## [REQUIRED ACTION]
Every single entry should be printed exactly.

## [Collection entries]
Content starts
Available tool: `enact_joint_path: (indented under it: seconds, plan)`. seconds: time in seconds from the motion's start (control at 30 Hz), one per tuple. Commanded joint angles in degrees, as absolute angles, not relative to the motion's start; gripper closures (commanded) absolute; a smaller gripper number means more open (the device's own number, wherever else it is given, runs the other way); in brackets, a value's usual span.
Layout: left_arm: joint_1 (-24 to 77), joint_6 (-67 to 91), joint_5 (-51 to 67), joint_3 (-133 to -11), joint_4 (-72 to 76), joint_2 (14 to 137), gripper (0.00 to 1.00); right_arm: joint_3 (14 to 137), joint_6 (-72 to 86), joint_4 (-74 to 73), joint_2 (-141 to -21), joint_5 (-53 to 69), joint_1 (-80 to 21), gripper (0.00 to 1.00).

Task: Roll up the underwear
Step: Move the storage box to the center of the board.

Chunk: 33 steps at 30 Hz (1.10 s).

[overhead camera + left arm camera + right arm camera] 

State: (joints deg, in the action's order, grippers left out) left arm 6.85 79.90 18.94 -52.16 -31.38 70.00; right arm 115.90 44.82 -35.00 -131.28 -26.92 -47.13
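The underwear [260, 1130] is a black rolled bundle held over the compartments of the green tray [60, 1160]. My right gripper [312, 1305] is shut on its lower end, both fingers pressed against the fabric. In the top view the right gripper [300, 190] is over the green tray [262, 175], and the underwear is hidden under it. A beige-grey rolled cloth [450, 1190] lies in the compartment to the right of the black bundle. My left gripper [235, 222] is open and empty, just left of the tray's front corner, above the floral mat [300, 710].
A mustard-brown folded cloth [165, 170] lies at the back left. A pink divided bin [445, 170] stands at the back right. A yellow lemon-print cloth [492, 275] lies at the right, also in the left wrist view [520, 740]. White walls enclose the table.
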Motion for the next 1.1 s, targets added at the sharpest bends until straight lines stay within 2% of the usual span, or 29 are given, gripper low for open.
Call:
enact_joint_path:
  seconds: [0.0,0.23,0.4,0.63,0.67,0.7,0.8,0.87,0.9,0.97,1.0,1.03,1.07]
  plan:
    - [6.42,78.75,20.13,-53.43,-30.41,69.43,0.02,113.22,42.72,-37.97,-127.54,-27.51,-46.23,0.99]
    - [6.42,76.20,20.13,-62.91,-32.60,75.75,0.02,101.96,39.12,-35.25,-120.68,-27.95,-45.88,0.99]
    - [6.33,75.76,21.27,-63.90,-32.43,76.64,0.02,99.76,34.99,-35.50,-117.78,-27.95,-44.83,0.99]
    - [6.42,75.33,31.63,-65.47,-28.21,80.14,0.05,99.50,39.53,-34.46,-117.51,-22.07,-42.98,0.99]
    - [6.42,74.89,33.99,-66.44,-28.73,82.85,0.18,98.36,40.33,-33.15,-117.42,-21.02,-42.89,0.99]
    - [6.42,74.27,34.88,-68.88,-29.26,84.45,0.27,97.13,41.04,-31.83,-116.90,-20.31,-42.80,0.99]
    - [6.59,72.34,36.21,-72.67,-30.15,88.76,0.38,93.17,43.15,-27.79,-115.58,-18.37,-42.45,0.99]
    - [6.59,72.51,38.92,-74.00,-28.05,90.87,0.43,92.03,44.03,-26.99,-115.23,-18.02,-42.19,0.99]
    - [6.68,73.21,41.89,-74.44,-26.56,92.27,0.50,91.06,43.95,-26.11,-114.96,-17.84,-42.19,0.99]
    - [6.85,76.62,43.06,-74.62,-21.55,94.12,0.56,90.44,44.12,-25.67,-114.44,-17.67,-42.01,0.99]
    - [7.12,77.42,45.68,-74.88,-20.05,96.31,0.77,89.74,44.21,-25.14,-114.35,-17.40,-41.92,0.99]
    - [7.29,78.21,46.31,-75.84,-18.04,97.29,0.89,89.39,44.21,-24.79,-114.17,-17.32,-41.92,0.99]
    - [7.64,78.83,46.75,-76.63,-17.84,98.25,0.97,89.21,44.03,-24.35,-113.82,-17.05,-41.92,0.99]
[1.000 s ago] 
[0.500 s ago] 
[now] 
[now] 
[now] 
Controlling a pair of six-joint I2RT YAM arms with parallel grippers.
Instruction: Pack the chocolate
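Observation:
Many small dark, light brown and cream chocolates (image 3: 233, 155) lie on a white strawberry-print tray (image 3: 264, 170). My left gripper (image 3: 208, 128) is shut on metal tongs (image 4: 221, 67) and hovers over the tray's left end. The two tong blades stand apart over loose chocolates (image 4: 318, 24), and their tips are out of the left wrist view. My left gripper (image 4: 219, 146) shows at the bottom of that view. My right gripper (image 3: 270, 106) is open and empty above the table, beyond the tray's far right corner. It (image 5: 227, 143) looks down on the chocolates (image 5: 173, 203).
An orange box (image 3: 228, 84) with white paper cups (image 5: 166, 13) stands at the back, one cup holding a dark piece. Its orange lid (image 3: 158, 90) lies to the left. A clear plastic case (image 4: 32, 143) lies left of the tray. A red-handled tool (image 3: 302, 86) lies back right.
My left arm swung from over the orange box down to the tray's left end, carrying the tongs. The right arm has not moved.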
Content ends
## [ANSWER TO THE EXERCISE]
Available tool: `enact_joint_path: (indented under it: seconds, plan)`. seconds: time in seconds from the motion's start (control at 30 Hz), one per tuple. Commanded joint angles in degrees, as absolute angles, not relative to the motion's start; gripper closures (commanded) absolute; a smaller gripper number means more open (the device's own number, wherever else it is given, runs the other way); in brackets, a value's usual span.
Layout: left_arm: joint_1 (-24 to 77), joint_6 (-67 to 91), joint_5 (-51 to 67), joint_3 (-133 to -11), joint_4 (-72 to 76), joint_2 (14 to 137), gripper (0.00 to 1.00); right_arm: joint_3 (14 to 137), joint_6 (-72 to 86), joint_4 (-74 to 73), joint_2 (-141 to -21), joint_5 (-53 to 69), joint_1 (-80 to 21), gripper (0.00 to 1.00).

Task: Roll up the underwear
Step: Move the storage box to the center of the board.

Chunk: 33 steps at 30 Hz (1.10 s).

[overhead camera + left arm camera + right arm camera] 

State: (joints deg, in the action's order, grippers left out) left arm 6.85 79.90 18.94 -52.16 -31.38 70.00; right arm 115.90 44.82 -35.00 -131.28 -26.92 -47.13
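The underwear [260, 1130] is a black rolled bundle held over the compartments of the green tray [60, 1160]. My right gripper [312, 1305] is shut on its lower end, both fingers pressed against the fabric. In the top view the right gripper [300, 190] is over the green tray [262, 175], and the underwear is hidden under it. A beige-grey rolled cloth [450, 1190] lies in the compartment to the right of the black bundle. My left gripper [235, 222] is open and empty, just left of the tray's front corner, above the floral mat [300, 710].
A mustard-brown folded cloth [165, 170] lies at the back left. A pink divided bin [445, 170] stands at the back right. A yellow lemon-print cloth [492, 275] lies at the right, also in the left wrist view [520, 740]. White walls enclose the table.
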Motion for the next 1.1 s, targets added at the sharpest bends until straight lines stay within 2% of the usual span, or 29 are given, gripper low for open.
Call:
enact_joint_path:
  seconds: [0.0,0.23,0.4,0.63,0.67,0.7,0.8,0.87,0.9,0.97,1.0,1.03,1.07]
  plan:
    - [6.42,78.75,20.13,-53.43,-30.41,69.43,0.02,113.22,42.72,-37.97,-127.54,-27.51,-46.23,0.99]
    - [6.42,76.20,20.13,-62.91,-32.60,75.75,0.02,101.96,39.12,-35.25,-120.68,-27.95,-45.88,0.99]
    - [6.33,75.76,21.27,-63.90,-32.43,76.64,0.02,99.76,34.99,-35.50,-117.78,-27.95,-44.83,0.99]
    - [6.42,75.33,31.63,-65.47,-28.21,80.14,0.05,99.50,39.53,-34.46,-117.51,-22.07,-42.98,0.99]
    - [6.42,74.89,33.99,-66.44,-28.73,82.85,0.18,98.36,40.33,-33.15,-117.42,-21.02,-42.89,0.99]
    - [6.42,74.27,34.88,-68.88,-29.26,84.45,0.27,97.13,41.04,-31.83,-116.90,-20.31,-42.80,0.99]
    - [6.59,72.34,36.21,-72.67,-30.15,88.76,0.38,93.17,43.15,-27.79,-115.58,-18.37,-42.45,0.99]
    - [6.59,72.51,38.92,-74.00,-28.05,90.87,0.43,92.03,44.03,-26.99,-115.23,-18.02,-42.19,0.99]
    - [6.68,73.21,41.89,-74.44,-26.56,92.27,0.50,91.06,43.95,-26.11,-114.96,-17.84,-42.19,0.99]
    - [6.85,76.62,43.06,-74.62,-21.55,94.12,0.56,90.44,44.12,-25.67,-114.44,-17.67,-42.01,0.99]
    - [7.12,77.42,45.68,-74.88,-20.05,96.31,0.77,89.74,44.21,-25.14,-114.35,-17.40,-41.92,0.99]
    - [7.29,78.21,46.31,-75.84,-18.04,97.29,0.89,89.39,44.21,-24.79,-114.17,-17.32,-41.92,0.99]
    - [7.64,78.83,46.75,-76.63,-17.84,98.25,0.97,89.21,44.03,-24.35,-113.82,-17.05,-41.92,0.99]
[1.000 s ago] 
[0.500 s ago] 
[now] 
[now] 
[now] 
Controlling a pair of six-joint I2RT YAM arms with parallel grippers.
Instruction: Pack the chocolate
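Observation:
Many small dark, light brown and cream chocolates (image 3: 233, 155) lie on a white strawberry-print tray (image 3: 264, 170). My left gripper (image 3: 208, 128) is shut on metal tongs (image 4: 221, 67) and hovers over the tray's left end. The two tong blades stand apart over loose chocolates (image 4: 318, 24), and their tips are out of the left wrist view. My left gripper (image 4: 219, 146) shows at the bottom of that view. My right gripper (image 3: 270, 106) is open and empty above the table, beyond the tray's far right corner. It (image 5: 227, 143) looks down on the chocolates (image 5: 173, 203).
An orange box (image 3: 228, 84) with white paper cups (image 5: 166, 13) stands at the back, one cup holding a dark piece. Its orange lid (image 3: 158, 90) lies to the left. A clear plastic case (image 4: 32, 143) lies left of the tray. A red-handled tool (image 3: 302, 86) lies back right.
My left arm swung from over the orange box down to the tray's left end, carrying the tongs. The right arm has not moved.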

This exercise has been fully answered.